Only these lines of the data below are wanted: the one with "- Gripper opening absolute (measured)", the one with "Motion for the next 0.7", and any lines between them, each repeated exactly.

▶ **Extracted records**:
◆ ◆ ◆ ◆

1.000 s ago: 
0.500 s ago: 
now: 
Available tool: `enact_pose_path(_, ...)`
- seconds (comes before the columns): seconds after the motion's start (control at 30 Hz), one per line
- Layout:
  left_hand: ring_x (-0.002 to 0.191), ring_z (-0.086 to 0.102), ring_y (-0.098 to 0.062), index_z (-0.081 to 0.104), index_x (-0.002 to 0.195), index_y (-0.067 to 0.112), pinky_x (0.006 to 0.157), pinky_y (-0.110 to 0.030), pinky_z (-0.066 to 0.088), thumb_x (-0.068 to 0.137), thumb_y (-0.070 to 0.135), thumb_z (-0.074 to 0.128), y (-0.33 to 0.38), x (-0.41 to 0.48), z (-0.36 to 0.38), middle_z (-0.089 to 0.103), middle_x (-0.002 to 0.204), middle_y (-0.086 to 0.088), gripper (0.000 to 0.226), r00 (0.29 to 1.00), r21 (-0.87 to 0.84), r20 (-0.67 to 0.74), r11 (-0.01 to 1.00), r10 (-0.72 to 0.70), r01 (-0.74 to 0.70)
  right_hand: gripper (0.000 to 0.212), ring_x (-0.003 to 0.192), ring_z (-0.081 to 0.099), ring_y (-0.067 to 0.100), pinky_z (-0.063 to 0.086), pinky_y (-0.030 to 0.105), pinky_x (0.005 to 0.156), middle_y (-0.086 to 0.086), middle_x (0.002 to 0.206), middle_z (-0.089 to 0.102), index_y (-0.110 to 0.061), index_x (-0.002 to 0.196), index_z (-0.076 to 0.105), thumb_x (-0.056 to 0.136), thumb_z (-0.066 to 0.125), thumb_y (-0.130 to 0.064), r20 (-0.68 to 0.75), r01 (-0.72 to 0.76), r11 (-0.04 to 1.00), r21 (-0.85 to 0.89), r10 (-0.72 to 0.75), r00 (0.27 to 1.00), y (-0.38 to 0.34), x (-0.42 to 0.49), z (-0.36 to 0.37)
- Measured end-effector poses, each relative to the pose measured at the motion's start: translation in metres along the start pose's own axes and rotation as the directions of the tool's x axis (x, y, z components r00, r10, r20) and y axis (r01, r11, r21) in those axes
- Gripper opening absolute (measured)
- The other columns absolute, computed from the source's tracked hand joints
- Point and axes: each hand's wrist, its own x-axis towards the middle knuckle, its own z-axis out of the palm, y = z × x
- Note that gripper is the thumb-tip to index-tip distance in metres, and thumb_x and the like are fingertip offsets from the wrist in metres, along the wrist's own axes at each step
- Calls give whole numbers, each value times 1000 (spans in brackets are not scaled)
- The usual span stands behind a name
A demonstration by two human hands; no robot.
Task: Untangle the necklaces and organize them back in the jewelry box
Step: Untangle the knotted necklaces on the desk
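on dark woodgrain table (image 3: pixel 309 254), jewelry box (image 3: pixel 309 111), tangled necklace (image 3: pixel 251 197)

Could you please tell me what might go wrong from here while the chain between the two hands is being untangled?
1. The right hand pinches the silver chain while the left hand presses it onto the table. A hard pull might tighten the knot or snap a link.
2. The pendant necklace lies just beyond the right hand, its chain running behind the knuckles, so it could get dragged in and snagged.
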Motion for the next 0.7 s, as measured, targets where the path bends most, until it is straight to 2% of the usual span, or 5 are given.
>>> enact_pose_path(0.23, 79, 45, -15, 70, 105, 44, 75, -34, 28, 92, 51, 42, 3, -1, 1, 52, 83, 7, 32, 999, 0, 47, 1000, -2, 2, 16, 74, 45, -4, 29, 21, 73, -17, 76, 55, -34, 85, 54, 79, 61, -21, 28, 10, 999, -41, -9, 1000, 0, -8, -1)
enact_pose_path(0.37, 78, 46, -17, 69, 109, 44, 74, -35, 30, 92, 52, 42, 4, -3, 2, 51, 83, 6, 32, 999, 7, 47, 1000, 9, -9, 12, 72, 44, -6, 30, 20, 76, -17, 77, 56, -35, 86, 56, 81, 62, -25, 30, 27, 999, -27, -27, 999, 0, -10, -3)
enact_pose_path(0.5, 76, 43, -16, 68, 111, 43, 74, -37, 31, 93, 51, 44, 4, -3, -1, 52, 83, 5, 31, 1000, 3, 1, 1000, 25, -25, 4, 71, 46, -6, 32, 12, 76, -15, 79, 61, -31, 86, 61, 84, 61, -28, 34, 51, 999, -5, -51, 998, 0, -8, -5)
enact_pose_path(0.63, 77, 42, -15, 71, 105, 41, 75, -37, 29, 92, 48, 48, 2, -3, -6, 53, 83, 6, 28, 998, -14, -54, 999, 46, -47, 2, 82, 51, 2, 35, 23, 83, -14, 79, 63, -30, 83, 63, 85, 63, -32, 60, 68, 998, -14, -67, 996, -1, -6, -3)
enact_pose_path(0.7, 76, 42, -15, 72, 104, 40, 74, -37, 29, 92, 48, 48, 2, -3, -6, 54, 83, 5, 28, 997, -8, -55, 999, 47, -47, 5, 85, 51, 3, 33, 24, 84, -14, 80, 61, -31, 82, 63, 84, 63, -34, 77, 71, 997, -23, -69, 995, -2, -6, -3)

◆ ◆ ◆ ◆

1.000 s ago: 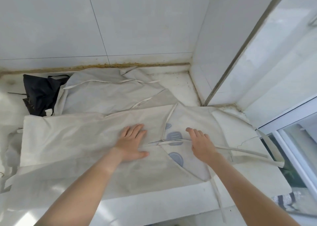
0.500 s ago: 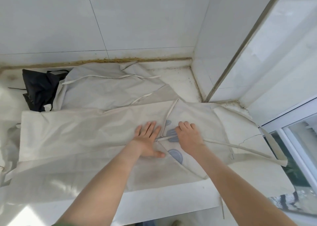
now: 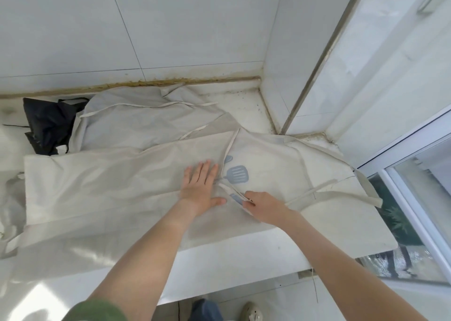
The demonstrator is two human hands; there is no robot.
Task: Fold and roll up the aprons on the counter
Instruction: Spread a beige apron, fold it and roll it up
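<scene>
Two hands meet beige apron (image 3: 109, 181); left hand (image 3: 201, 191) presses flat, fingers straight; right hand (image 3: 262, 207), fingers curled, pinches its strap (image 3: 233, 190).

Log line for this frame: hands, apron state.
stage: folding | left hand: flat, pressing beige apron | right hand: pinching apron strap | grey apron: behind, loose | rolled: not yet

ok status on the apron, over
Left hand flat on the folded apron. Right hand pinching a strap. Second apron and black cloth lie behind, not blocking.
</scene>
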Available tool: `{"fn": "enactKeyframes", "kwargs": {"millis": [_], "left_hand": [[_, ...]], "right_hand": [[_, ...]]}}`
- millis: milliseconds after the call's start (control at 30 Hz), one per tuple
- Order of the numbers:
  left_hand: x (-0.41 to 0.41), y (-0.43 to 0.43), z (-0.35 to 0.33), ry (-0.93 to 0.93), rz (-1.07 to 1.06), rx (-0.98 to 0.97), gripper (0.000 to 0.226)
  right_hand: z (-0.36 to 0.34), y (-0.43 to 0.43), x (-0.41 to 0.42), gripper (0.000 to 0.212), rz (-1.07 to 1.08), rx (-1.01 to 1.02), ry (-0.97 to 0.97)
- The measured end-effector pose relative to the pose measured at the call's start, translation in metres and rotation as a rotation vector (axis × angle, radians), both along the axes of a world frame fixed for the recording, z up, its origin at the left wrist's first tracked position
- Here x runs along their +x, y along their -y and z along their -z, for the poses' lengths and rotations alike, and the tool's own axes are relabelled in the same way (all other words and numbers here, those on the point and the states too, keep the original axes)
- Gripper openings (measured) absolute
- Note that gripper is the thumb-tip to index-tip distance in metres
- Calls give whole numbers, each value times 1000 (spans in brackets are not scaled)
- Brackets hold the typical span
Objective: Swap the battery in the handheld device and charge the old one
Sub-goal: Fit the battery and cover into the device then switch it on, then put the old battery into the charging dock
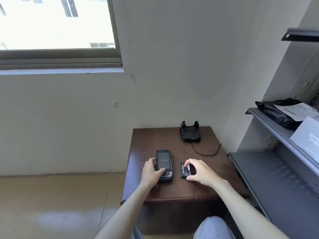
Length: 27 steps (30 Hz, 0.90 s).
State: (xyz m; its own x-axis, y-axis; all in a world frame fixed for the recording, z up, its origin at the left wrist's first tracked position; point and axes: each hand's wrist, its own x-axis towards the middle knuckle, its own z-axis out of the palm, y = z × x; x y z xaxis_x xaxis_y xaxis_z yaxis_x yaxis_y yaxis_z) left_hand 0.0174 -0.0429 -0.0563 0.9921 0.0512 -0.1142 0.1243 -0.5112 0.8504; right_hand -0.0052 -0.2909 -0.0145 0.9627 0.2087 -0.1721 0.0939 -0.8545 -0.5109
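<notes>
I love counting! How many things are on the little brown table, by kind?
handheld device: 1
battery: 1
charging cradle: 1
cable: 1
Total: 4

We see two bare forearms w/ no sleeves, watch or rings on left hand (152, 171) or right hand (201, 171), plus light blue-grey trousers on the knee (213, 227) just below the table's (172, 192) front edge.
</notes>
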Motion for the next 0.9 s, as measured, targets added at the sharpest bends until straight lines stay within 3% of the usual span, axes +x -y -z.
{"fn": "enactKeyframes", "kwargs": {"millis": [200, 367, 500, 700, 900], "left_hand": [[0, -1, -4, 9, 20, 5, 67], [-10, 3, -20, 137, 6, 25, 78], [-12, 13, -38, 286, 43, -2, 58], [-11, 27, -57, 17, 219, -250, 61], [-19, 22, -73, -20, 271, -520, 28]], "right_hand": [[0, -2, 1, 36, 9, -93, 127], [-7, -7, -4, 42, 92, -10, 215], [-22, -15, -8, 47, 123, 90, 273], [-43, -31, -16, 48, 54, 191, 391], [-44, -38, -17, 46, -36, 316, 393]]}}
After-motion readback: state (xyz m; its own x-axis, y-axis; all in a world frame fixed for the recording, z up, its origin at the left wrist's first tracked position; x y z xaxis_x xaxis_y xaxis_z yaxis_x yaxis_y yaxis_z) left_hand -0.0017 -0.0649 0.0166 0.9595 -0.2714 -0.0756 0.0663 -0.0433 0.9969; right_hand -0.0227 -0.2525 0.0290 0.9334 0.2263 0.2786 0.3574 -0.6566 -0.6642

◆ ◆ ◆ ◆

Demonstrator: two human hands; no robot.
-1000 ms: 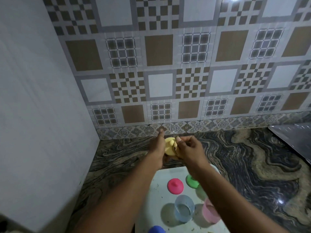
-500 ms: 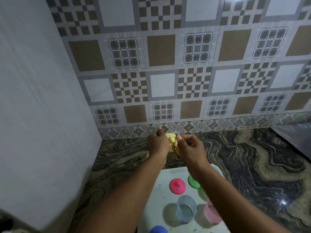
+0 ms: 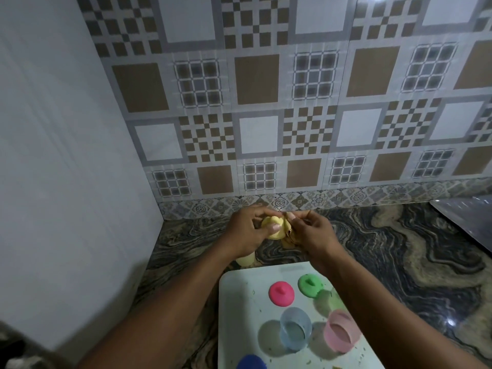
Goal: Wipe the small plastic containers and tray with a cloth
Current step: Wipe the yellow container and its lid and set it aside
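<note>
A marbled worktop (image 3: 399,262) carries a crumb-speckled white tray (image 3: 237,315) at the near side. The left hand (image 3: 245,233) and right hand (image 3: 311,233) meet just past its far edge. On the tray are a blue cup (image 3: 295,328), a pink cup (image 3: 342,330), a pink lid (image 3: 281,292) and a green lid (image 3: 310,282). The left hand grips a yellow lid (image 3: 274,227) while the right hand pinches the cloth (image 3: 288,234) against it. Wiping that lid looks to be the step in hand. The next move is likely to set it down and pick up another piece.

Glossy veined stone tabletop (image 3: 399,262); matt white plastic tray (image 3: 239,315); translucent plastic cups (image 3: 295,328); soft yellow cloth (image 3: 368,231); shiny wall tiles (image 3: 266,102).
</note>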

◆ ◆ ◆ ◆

▶ **Solution below**:
- Gripper opening absolute (measured)
- The other columns absolute, computed from the source's tracked hand joints
- Point and axes: each hand's wrist, its own x-axis towards the middle knuckle, its own z-axis out of the palm, y = z × x
- Note that gripper is the thumb-tip to index-tip distance in metres, and thumb_x and the like are fingertip offsets from the wrist in metres, along the wrist's own axes at each step
- Calls give whole numbers, each value times 1000 (spans in brackets are not scaled)
- The usual span stands behind a name
A demonstration by two human hands; no robot.
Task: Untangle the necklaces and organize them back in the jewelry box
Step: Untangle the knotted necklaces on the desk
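on dark woodgrain table (image 3: pixel 309 254), jewelry box (image 3: pixel 309 111), tangled necklace (image 3: pixel 251 197)

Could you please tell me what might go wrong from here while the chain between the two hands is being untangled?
1. The right hand pinches the silver chain while the left hand presses it onto the table. A hard pull might tighten the knot or snap a link.
2. The pendant necklace lies just beyond the right hand, its chain running behind the knuckles, so it could get dragged in and snagged.
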Motion for the next 0.7 s, as measured, targets where the path bends most, until it is straight to 2% of the usual span, or 5 are given.

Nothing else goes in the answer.